Konon Trofimovich Molody (Russian: Ко́нон Трофи́мович Моло́дый, 17 January 1922 - 9 September 1970) was a Soviet intelligence officer, better known in the West as Gordon Arnold Lonsdale. He was an illegal resident spy during the Cold War and the mastermind of the Portland Spy Ring.
A person by the name of Gordon Arnold Lonsdale was born on 27 August 1924 in Cobalt, Ontario, Canada. His father was a miner, Emmanuel Jack Lonsdale, and his mother was Olga Elina Bousa, an immigrant from Finland. The Lonsdales were separated in 1931 and a year later, Olga took her son with her back to her native Finland. It is presumed that he died c. 1943 and that his papers were obtained by the Soviets for use by their agents.

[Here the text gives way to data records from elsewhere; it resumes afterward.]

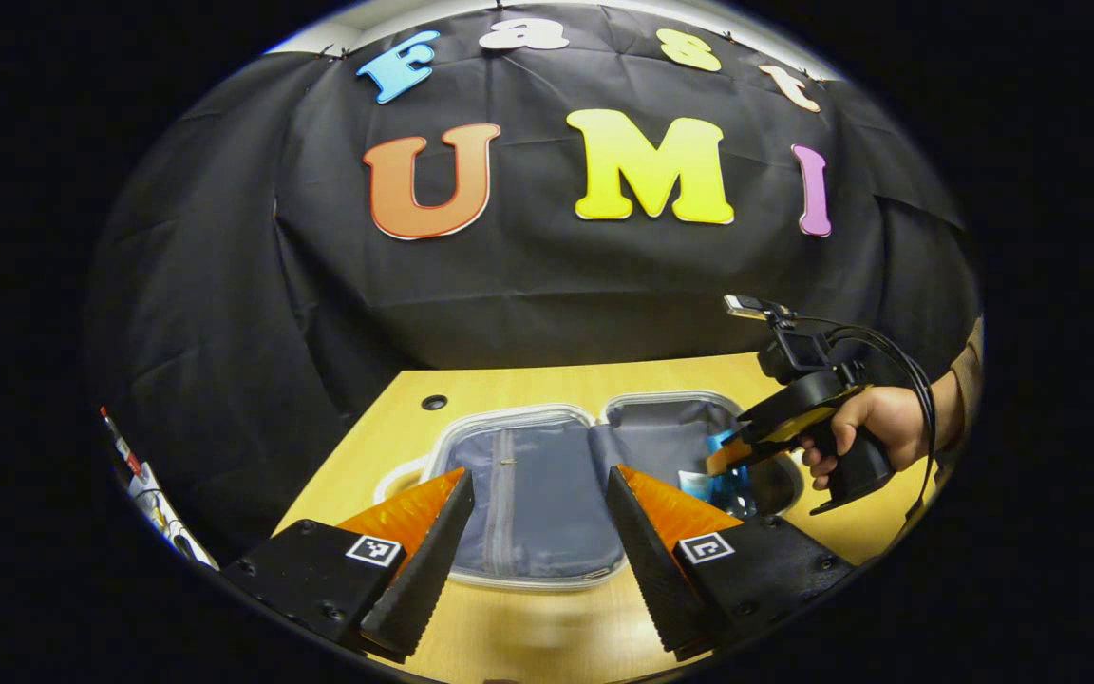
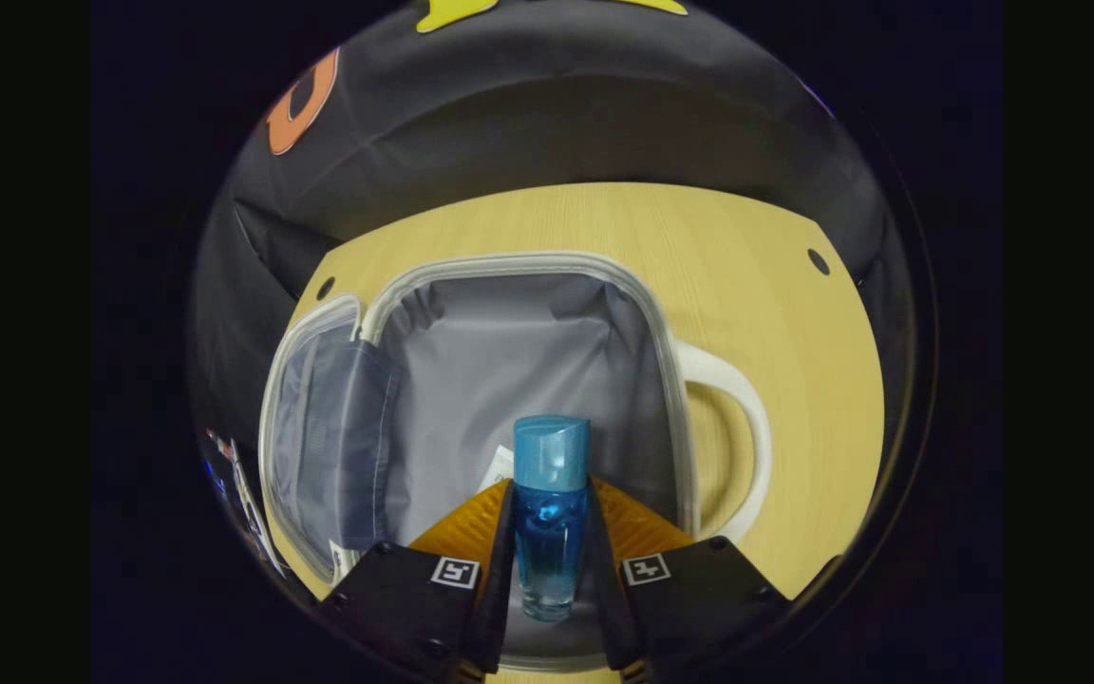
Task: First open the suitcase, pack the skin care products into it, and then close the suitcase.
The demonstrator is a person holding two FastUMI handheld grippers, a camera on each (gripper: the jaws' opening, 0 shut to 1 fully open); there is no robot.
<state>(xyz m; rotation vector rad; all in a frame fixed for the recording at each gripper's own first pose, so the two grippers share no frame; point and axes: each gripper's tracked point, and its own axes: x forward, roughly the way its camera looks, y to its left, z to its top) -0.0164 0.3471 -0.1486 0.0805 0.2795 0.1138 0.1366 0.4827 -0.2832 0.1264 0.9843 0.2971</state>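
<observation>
Jaws of right gripper [image 2: 552,532] clamp blue bottle [image 2: 549,513] over open suitcase [image 2: 518,380].

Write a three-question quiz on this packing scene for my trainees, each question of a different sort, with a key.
1. True or false: the suitcase lies open on the table.
2. What do the right tongs grip? A) a sponge B) a blue bottle C) a zip
3. Fill in: the left tongs are ____, with nothing between them.

Key: 1 true. 2 B; the bottle is held over the grey-lined half by the white handle. 3 open.
</observation>
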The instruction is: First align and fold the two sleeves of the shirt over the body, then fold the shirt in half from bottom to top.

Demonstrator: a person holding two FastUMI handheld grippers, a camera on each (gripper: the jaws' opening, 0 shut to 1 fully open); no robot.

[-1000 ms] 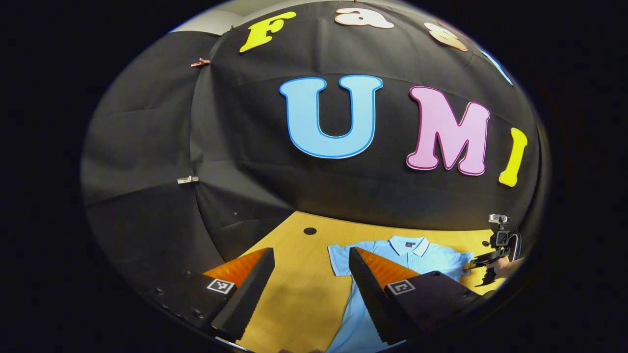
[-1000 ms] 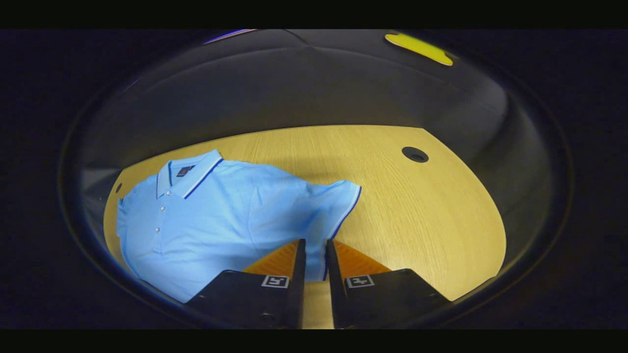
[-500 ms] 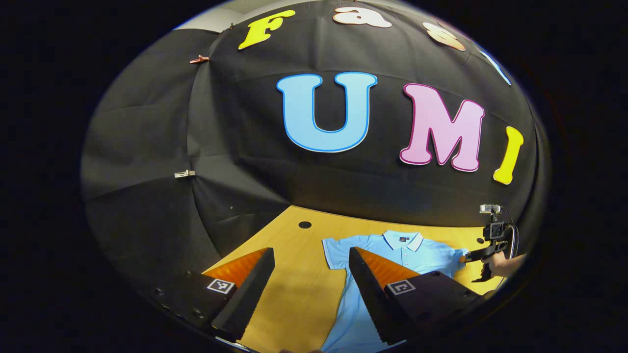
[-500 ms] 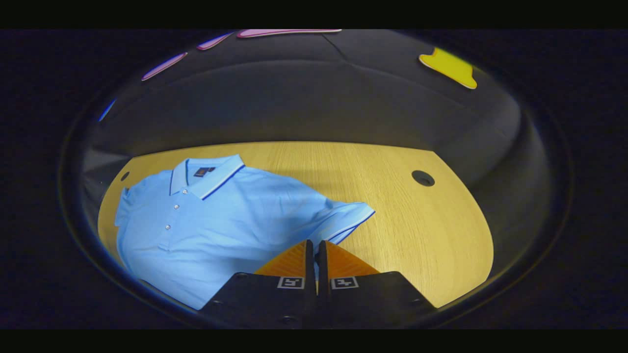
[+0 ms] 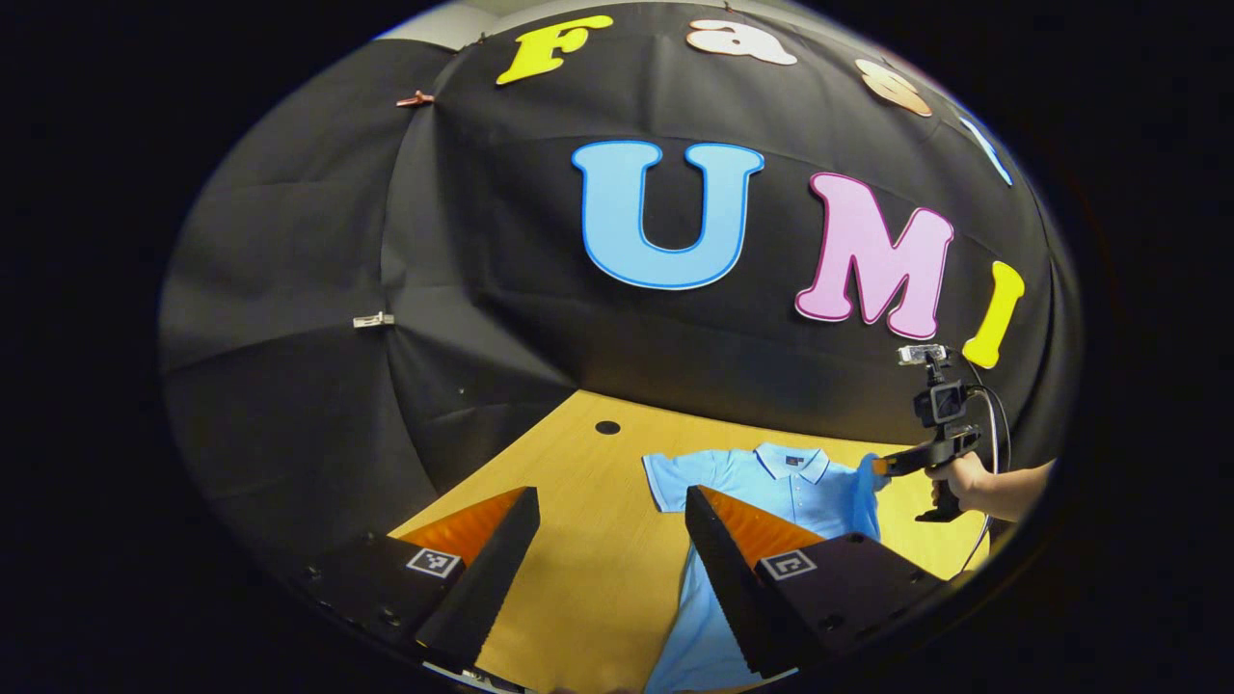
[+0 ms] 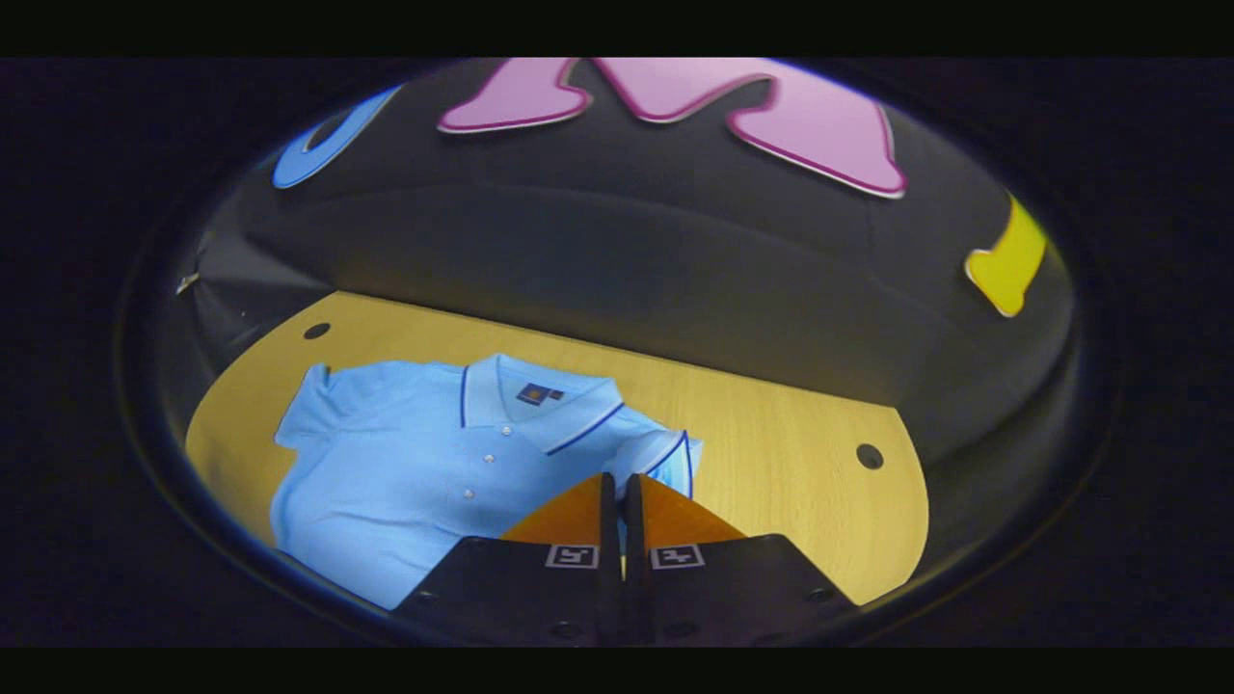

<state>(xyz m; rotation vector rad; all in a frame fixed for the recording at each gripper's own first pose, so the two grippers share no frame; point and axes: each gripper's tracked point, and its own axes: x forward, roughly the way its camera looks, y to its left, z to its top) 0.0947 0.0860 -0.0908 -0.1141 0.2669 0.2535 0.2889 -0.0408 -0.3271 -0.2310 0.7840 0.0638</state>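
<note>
A light blue polo shirt [image 6: 405, 463] with dark-trimmed collar lies face up on the wooden table [image 6: 791, 453]. My right gripper [image 6: 617, 479] is shut on the shirt's sleeve [image 6: 667, 453] and holds it raised off the table, toward the body. In the left gripper view that same gripper [image 5: 882, 467], held by a hand [image 5: 964, 477], hangs over the far side of the shirt [image 5: 771, 482]. My left gripper [image 5: 612, 501] stands open above the near side of the table, by the shirt's other sleeve [image 5: 665, 479], with nothing between its fingers.
The table has round cable holes [image 6: 869, 456] [image 6: 315, 331] near its back corners. Black cloth walls close the booth behind and on the left [image 5: 289, 337]. Bare wood lies to the right of the shirt in the right gripper view.
The right gripper closed on the sleeve, then lifted it and carried it inward over the shirt's body. The left gripper stayed open in about the same place.
</note>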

There is little doubt the Lonsdale born in Cobalt in 1924 was not the Lonsdale arrested in London in 1961: the former had been circumcised, the latter was not.
Konon Molody was born in Moscow in 1922, the son of a scientist. His father died when he was a child. According to Konon's son Trofim Molody who authored the book about his father Мертвый сезон. Конец легенды ("The Dead Season. End of the Legend", 1998), the Soviet intelligence had their eyes on the young boy, when the NKVD chief Genrikh Yagoda helped Konon's mother get a passport for him to go to the US in 1934 to live with an aunt in California (according to his official SVR biography, he left the USSR in 1932).
Molody returned to the Soviet Union in 1938. In October 1940 he was conscripted and served in the Red Army during World War II.
After the war, in 1946, he became a student at the Law Department of the Institute of Foreign Trade, where he studied Chinese. In 1951 he was recruited to the Soviet foreign intelligence service of the KGB and trained as an "illegal" spy. He married and had two children.